Tuesday 10pm: Sloodle Development meeting
Wednesday 10am: Sloodle 101 class
Wednesday 10pm: Sloodle 101 class

With that and my church’s regular outreach starting on Wednesday evenings, I’m not getting much time for boredom! Good fun though. Lots of interesting folks coming to my 101 classes (some sessions more than others), and plenty more along the way in between times!

The project is definitely starting to feel more community-based, which is great. Lots more people getting involved gradually and having basic introductions to the tools through the 101 classes. The Sloodle Pilot will hopefully see more folks getting more seriously involved too as time goes on.

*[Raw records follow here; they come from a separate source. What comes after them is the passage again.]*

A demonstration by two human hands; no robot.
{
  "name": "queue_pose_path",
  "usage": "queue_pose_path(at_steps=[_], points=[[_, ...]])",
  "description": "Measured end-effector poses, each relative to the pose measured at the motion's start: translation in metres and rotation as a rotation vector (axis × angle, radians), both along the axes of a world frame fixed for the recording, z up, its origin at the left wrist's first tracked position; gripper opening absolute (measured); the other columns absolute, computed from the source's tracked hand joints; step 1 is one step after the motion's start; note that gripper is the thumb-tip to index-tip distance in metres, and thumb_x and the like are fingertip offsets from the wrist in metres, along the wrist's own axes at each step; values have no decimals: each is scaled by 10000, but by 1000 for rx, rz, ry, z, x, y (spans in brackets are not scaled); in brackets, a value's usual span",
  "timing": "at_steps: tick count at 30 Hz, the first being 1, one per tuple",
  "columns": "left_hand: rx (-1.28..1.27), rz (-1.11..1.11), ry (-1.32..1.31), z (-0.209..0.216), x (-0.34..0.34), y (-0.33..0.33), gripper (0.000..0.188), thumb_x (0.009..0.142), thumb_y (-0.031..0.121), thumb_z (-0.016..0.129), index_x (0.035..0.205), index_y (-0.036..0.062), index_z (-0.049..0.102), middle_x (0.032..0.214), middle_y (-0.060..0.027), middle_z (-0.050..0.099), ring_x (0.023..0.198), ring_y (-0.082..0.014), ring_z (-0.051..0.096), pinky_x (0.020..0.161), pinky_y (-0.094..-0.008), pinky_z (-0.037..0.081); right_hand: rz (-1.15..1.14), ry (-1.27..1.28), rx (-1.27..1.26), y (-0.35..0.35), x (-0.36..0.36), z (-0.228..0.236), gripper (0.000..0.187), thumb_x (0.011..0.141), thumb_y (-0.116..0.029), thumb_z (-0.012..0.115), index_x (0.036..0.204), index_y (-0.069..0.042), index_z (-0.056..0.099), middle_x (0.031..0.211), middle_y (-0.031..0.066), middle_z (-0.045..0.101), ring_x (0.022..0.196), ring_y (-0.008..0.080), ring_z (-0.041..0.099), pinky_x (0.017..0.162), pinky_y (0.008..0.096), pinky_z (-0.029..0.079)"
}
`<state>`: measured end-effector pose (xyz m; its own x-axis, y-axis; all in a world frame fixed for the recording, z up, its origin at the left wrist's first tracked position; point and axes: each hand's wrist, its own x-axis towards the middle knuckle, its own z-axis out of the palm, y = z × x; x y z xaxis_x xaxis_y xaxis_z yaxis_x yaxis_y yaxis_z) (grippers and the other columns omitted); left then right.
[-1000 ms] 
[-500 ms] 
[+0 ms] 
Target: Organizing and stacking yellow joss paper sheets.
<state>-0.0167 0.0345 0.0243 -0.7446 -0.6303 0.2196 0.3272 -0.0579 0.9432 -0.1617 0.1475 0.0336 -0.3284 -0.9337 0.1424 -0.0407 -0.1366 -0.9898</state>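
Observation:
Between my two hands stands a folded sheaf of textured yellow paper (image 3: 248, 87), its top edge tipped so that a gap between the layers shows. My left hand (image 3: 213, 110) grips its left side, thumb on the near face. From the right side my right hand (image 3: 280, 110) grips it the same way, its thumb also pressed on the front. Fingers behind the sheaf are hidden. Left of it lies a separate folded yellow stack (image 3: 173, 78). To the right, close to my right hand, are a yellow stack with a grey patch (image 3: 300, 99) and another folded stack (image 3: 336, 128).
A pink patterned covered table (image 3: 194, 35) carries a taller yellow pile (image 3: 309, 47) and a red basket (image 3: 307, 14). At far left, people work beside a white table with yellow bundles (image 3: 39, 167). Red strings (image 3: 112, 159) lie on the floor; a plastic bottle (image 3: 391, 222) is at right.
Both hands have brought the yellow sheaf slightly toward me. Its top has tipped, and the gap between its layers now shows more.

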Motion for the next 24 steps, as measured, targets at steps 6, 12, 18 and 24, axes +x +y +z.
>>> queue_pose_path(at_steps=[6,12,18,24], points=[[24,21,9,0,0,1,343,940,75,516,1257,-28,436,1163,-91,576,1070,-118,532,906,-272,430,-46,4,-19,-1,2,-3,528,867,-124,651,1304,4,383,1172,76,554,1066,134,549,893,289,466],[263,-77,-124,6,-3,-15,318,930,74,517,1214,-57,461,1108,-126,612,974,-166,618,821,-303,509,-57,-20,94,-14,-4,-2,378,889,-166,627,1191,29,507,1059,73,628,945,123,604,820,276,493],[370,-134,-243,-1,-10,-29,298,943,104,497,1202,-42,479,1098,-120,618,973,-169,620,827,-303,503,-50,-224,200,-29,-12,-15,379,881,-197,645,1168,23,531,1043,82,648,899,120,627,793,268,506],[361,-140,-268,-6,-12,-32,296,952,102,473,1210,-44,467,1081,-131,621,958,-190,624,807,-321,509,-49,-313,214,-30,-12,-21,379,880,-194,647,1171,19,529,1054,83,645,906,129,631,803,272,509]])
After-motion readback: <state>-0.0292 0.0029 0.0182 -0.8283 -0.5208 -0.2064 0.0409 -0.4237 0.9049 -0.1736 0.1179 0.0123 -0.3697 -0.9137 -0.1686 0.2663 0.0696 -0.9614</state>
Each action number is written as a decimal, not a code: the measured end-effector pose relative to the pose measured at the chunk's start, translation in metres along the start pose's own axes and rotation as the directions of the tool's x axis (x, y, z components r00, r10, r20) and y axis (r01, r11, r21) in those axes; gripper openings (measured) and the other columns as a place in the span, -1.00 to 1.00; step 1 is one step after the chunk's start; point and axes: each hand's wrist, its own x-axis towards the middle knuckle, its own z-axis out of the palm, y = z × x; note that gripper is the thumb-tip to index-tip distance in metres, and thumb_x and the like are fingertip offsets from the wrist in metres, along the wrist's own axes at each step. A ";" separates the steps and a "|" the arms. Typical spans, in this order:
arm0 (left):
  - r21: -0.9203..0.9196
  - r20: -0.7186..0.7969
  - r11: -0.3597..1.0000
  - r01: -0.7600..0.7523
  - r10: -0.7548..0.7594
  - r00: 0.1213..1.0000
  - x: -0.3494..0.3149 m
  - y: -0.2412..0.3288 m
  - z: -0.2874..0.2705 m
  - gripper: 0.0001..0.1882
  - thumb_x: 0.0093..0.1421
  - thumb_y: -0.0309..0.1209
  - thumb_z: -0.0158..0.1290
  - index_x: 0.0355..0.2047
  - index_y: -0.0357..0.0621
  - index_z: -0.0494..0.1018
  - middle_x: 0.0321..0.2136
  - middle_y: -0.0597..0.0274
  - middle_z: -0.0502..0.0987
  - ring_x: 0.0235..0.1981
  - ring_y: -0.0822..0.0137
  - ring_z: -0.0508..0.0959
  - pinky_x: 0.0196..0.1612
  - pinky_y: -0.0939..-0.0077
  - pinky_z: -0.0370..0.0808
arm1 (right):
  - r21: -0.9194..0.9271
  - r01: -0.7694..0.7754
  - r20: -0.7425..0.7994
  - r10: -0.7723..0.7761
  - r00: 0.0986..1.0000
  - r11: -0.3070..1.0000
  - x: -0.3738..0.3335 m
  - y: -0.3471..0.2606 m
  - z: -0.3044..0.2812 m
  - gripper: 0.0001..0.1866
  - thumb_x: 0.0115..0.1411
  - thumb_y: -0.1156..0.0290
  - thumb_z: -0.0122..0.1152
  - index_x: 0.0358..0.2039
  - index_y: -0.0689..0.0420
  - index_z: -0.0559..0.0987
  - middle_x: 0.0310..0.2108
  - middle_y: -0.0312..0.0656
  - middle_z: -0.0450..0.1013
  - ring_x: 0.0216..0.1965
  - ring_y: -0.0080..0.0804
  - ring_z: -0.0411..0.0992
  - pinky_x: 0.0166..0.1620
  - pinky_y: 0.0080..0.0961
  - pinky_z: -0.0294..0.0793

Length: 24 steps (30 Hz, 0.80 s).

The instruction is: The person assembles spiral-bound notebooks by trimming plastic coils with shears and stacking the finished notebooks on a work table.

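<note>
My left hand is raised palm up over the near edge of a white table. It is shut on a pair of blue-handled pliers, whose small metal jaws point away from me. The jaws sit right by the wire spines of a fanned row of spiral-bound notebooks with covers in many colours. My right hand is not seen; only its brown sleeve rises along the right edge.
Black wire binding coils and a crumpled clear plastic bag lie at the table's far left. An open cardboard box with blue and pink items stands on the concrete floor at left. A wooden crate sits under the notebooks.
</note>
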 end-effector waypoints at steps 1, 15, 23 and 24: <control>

Onward, upward, outward! :D


Age of Empires 3

It had been a while since I bought a new game… in fact my gaming mouse had all but been lost under a layer of dust! However, I decided to pop by my local games shop recently, and in the preowned PC games section, I found two interesting things… one of them being Age of Empires 3.

I played AoE2, and thoroughly enjoyed it (as I have done with many such titles, including the C&C series and Stronghold).

The new thing these days with isometric games is, of course, true 3d graphics. And my goodness, AoE3 does the 3d graphics well! The animations and interactions between items are incredible. Particularly amazing is the physics acting on debris. I had guys launching cannon-balls at a wall on a cliff over a river. Chunks of debris flying off the wall bounced off the cliff and landed in the water with a “splash” sound. That’s impressively satisfying!

Besides that, the gameplay is pretty good. Lots of ’stuff’ to get your head round, but it’s worth the effort. Some good and interesting units, and a reasonable storyline. Also some interesting quirky features that make it just different enough from the norm, while still being familiar enough to be playable.

Not finished the game yet (too busy with work!), but enjoying it so far. I’m lousy at strategy games above “easy” difficulty level, but this one is fun anyway. Definitely worth a shot.